Sunday, May 20, 2007

Of Maths and Science

I was reading Forty Signs of Rain by author Kim Stanley Robinson and came across this passage that really sums up the world of mathematics and science:

Mathematics sometimes seems like a universe of its own. But it comes to us as part of the brain's engagement with the world , its structure or recipe.

Over historical time humanity has explored further and further into the various realms of mathematics, in a cumulative and collective process, an ongoing conversation between the species and reality. The discovery of the calculus. The invention of formal arithmetic and symbolic logic, both mathematicizing the instinctive strategies of human reason, making them distinct and solid as geometric proofs. The attempt to make the entire system contained and self-consistent. The invention of set theory, and finessing the various paradoxes engendered by considering sets as members of themselves. The discovery of incompletability of all systems. The step-by-step mechanics of programming new calculating machines. All this resulted in an amalgam of maths and logic, the symbols and methods drawn from both realms, combining in the often long and complicated operations that we call algorithms.

In the time of the development of the algorithms, we also made discoveries in the real world: the double helix within our cells.
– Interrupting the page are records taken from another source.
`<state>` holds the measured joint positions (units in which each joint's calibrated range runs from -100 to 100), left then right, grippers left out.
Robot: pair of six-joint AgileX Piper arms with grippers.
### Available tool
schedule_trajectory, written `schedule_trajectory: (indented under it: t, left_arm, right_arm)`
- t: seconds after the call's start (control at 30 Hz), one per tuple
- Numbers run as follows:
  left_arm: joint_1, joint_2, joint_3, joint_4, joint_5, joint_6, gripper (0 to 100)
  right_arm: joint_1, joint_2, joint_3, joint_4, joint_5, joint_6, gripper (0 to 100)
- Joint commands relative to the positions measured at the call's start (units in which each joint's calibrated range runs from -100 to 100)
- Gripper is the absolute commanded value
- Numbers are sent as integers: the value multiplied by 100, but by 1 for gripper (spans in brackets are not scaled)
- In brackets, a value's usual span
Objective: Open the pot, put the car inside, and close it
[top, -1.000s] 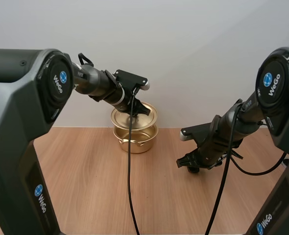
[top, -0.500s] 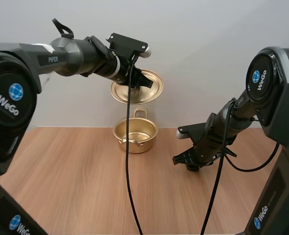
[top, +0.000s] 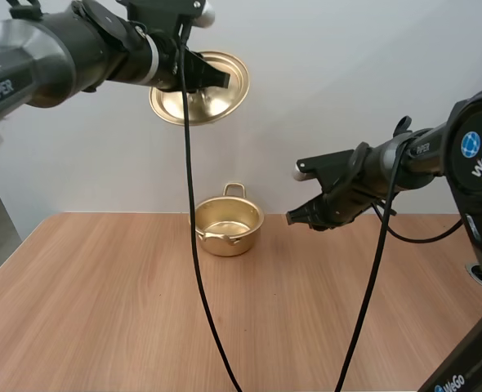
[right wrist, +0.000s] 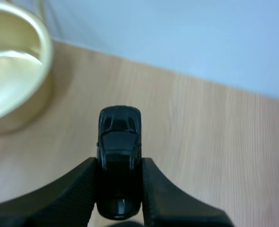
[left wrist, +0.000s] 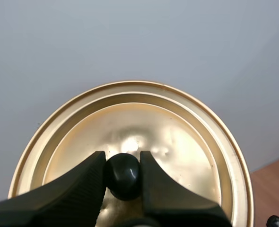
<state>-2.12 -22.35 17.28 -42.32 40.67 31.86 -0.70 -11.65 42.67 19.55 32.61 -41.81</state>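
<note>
Clamps the left gripper [top: 211, 76] [left wrist: 123, 163] on the black knob [left wrist: 123, 176] of the lid [top: 225, 91] [left wrist: 144, 118], with the gap narrowed to the knob's width and a ribbed finger [left wrist: 90, 182] pressed against each side. Holds that lid high in the air, well above the pot [top: 225, 238] and off to its left, tipped nearly on edge with the knob side turned back toward the arms. Pinches the car [right wrist: 119, 137] in the right gripper [top: 300, 216] [right wrist: 119, 163], parted only as wide as the car's body, with one end poking out past the tips. Carries it clear of the table [top: 127, 310] [right wrist: 201, 137], to the right of the pot [right wrist: 38, 97] and near it, not over the opening. Compared with half a second ago, has hoisted the lid from just above the pot to much higher and further left, and has brought the right gripper up from close to the tabletop to above rim height; has left the pot where it stood. Shows the car as small, glossy and black with dark windows; shows the pot as shiny gold, uncovered, at the back of the table with a loop handle on its far side, and the lid as matching gold with raised rings around the knob.
</note>
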Motion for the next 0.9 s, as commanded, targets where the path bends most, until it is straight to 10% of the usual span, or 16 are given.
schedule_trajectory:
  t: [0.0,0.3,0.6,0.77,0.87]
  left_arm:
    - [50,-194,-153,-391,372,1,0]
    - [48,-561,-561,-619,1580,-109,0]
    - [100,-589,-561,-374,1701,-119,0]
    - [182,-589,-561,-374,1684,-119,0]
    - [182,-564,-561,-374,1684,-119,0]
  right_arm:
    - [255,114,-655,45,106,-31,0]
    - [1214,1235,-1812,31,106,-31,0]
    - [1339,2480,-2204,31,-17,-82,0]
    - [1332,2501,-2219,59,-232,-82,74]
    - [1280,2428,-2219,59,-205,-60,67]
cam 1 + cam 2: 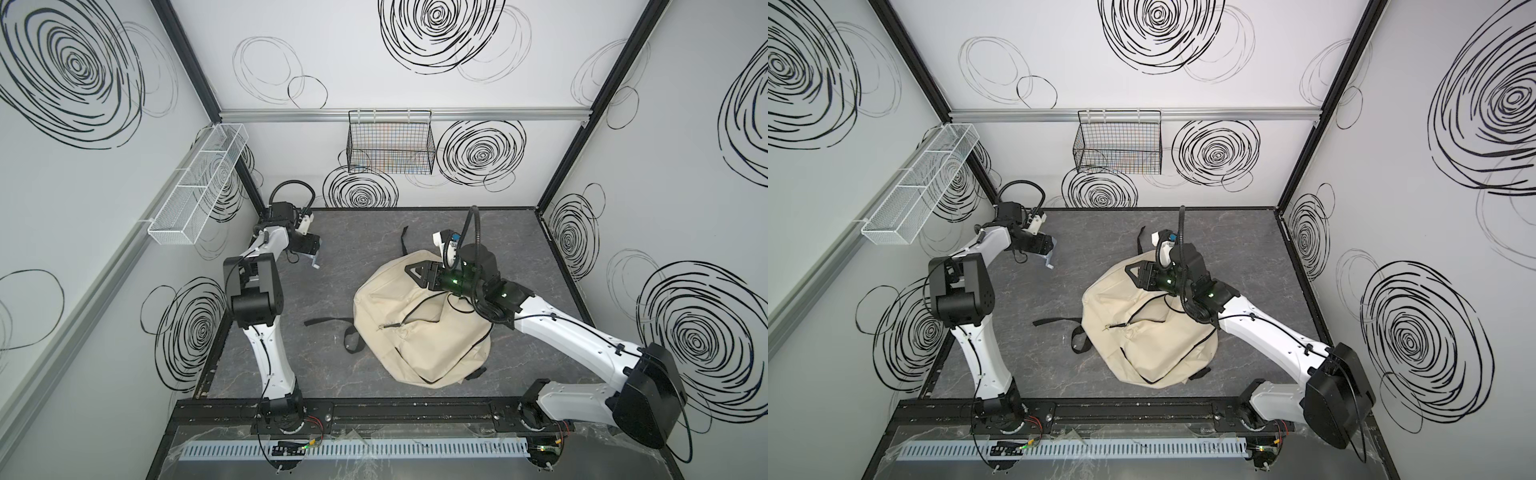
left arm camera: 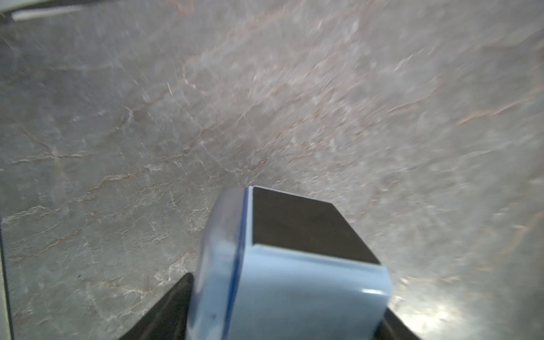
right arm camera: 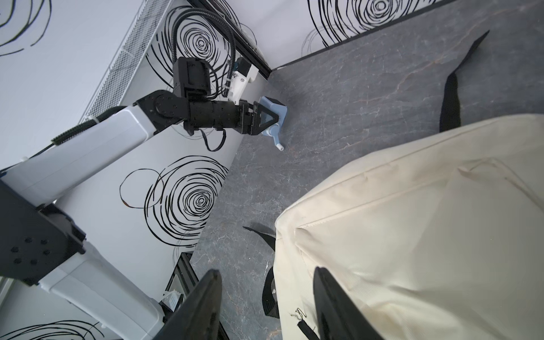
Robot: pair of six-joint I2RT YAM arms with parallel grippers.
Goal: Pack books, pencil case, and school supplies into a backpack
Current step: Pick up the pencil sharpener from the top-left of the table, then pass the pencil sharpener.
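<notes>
- Now my left pincer (image 3: 269,116) is clamped on the light blue sharpener (image 2: 300,294) near the far left corner of the bench (image 1: 324,374), and its crank (image 3: 272,137) points downward.
- The step in hand, I judge, is carrying it across to the backpack (image 1: 415,332) lying mid-bench. A loose black strap (image 1: 328,321) trails on that side.
- I see no open mouth, and I need one before letting go.
- My right pincer (image 3: 268,272) hovers with its jaws apart and empty at the backpack's far edge.
- The books and pencil case are not in view.
</notes>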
DNA. Within half a century the whole genome was read, base pair by base pair. Three billion base pairs, parts of which are called genes, and serve as instruction packets for protein creation.

But despite the fully explicated genome, the details of its expression and growth are still very mysterious. Spiralling pairs of cytosine, guanie, adenosine, and thymine: we know these instructions from growth, for the development of life, all coded in sequences of paired elements. We know the elements; we see the organisms. The code between them remains to be learned.

Mathematics continues to develop under the momentum if its own internal logic, seemingly independent of everything else. But several times in the past, purely mathematical developments have later proved to be powerfully descriptive of operations in nature that were either unknown or unexplainable at the time the math was developed. This is a strange fact, calling into question all that we think we know about the relationship between maths and reality, the mind and the cosmos.

Perhaps no explanation of this mysterious adherence of nature to mathematics of great subtlety will ever be forthcoming. Meanwhile, the operations called algorithms become ever more convoluted and interesting to those devising them. Are they making portraits, recipes, magic spells? Does reality use algorithms, do genes use algorithms? The mathematicians can't say, and many of them don't seem to care. They like the work, whatever it is.